## Work task
Please reproduce the records, omitting nothing and changing nothing.
--- Data extracts Enclosed Below ---
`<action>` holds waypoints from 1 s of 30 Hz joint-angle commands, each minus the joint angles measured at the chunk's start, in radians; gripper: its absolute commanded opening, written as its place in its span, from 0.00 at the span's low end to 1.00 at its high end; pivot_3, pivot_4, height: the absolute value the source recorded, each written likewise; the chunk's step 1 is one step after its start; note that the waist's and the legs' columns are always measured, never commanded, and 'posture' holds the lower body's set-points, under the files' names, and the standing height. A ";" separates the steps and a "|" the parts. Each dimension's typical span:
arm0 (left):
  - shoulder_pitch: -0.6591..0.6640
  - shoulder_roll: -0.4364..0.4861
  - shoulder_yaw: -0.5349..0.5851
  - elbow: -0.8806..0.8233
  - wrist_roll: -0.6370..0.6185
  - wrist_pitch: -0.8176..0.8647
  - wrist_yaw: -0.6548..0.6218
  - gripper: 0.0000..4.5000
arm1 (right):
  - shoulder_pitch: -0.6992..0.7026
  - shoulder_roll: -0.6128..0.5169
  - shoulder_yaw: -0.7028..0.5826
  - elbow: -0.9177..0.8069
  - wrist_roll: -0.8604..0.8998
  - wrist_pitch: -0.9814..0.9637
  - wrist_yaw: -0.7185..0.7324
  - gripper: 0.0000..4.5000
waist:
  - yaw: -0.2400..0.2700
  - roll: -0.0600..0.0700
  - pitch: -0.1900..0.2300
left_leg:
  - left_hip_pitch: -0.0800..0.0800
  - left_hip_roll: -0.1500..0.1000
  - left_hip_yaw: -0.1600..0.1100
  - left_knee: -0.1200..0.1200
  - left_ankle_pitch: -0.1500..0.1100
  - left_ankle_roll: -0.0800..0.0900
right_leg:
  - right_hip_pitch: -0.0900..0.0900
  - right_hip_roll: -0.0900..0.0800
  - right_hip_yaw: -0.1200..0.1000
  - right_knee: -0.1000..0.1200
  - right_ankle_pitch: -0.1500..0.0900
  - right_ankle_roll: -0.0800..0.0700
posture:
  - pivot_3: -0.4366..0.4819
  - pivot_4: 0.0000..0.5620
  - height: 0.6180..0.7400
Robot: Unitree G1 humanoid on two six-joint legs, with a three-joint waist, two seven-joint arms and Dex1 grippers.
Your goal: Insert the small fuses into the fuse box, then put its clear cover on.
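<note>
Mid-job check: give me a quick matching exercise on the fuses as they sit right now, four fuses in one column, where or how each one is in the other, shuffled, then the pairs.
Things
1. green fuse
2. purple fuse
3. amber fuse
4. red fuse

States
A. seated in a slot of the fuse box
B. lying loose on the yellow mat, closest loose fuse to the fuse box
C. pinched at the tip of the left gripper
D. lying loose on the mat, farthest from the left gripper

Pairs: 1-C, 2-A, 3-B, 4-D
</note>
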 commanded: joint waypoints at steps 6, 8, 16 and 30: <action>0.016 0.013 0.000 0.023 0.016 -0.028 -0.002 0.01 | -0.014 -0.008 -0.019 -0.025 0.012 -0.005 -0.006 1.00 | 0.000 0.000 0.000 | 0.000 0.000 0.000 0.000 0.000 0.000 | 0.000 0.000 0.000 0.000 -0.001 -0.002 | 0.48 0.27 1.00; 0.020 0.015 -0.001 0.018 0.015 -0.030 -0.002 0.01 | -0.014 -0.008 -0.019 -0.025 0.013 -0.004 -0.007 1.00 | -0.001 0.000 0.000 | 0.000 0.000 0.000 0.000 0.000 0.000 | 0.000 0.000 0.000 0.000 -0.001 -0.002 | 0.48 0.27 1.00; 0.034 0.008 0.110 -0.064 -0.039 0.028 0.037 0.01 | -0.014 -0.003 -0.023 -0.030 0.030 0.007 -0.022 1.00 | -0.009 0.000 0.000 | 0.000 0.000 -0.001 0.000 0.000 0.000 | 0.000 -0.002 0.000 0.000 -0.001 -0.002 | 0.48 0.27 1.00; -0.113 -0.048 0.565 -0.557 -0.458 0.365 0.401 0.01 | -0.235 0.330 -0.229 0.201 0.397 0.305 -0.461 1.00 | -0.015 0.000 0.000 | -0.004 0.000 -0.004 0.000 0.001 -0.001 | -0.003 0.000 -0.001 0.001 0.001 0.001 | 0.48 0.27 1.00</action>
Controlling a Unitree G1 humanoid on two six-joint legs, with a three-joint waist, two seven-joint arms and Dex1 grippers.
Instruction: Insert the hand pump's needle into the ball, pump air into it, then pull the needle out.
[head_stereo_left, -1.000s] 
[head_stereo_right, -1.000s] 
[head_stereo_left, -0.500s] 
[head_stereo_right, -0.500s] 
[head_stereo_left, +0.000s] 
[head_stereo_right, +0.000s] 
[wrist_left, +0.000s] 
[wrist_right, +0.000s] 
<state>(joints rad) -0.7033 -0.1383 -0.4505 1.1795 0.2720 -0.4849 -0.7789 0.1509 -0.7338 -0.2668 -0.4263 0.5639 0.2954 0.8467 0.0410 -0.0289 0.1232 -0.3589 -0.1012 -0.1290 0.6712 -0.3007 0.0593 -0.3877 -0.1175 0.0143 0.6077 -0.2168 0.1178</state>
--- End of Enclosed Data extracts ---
## Answer to the problem
`<action>` holds waypoints from 1 s of 30 Hz joint-angle commands, each minus the joint angles measured at the chunk's start, in radians; gripper: its absolute commanded opening, written as its place in its span, from 0.00 at the span's low end to 1.00 at its high end; pivot_3, pivot_4, height: the absolute value the source recorded, each written likewise; the chunk's step 1 is one step after its start; note that the waist's and the legs' columns are always measured, never commanded, and 'posture' holds the lower body's set-points, under the files' names, and the standing height. A ";" separates the steps and a "|" the parts. Each dimension's typical span:
arm0 (left):
  - shoulder_pitch: -0.6591..0.6640
  - shoulder_roll: -0.4364..0.4861
  - shoulder_yaw: -0.5349..0.5851
  - elbow: -0.8806..0.8233
  - wrist_roll: -0.6370..0.6185
  - wrist_pitch: -0.8176..0.8647
  - wrist_yaw: -0.6548..0.6218
  - gripper: 0.0000..4.5000
arm1 (right):
  - shoulder_pitch: -0.6992..0.7026
  - shoulder_roll: -0.6128..0.5169
  - shoulder_yaw: -0.7028..0.5826
  - elbow: -0.9177..0.8069
  - wrist_roll: -0.8604..0.8998
  - wrist_pitch: -0.9814..0.9637
  - wrist_yaw: -0.7185..0.7324
  - gripper: 0.0000..4.5000
waist:
  - yaw: -0.2400..0.2700
  - roll: -0.0600..0.0700
  - pitch: -0.1900..0.2300
left_leg:
  - left_hip_pitch: -0.0800..0.0800
  - left_hip_roll: -0.1500..0.1000
  - left_hip_yaw: -0.1600..0.1100
  - left_knee: -0.1200..0.1200
  - left_ankle_pitch: -0.1500..0.1100
  - left_ankle_roll: -0.0800..0.0900
right_leg:
  - right_hip_pitch: -0.0900..0.0900
  - right_hip_roll: -0.0900..0.0800
  - right_hip_yaw: -0.1200..0.1000
  - right_knee: -0.1000..0.1200
  - right_ankle_pitch: -0.1500..0.0900
  - right_ankle_roll: -0.0800..0.0700
posture:
  - pivot_3: -0.4366..0.4819
  - pivot_4: 0.0000..0.5620
  - height: 0.6180..0.7400
Robot: Unitree G1 humanoid on two six-joint legs, with a three-joint waist, two seven-joint arms and Dex1 grippers.
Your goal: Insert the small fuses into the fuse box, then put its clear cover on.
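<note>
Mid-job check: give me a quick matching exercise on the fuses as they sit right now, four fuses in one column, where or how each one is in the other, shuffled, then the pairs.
Things
1. green fuse
2. purple fuse
3. amber fuse
4. red fuse

States
A. seated in a slot of the fuse box
B. lying loose on the yellow mat, closest loose fuse to the fuse box
C. pinched at the tip of the left gripper
D. lying loose on the mat, farthest from the left gripper

Pairs: 1-C, 2-A, 3-B, 4-D
</note>
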 commanded: joint waypoints at steps 6, 8, 16 and 30: <action>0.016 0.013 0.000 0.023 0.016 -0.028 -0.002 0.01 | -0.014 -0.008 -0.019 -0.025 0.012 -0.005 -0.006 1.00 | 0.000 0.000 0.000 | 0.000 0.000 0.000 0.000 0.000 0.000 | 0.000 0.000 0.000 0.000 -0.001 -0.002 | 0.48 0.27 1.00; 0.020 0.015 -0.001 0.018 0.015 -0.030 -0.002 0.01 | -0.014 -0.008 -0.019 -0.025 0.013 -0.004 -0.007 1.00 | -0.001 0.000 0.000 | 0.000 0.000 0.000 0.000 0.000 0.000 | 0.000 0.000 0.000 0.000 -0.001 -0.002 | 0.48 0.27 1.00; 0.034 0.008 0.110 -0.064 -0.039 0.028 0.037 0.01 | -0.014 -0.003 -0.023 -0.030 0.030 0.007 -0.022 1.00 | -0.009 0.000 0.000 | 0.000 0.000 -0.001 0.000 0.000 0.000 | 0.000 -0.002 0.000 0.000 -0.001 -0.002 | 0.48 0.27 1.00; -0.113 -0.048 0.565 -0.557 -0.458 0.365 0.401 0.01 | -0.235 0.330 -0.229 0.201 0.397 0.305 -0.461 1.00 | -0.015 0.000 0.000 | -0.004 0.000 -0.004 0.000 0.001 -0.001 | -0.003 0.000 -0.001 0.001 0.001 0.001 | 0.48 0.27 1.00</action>
Controlling a Unitree G1 humanoid on two six-joint legs, with a three-joint waist, two seven-joint arms and Dex1 grippers.
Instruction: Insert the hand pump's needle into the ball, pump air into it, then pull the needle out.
[head_stereo_left, -1.000s] 
[head_stereo_right, -1.000s] 
[head_stereo_left, -0.500s] 
[head_stereo_right, -0.500s] 
[head_stereo_left, +0.000s] 
[head_stereo_right, +0.000s] 
[wrist_left, +0.000s] 
[wrist_right, +0.000s] 
<state>(joints rad) -0.7033 -0.1383 -0.4505 1.1795 0.2720 -0.4849 -0.7789 0.1509 -0.7338 -0.2668 -0.4263 0.5639 0.2954 0.8467 0.0410 -0.0289 0.1232 -0.3589 -0.1012 -0.1290 0.6712 -0.3007 0.0593 -0.3877 -0.1175 0.0143 0.6077 -0.2168 0.1178</state>

What the exercise required is now done.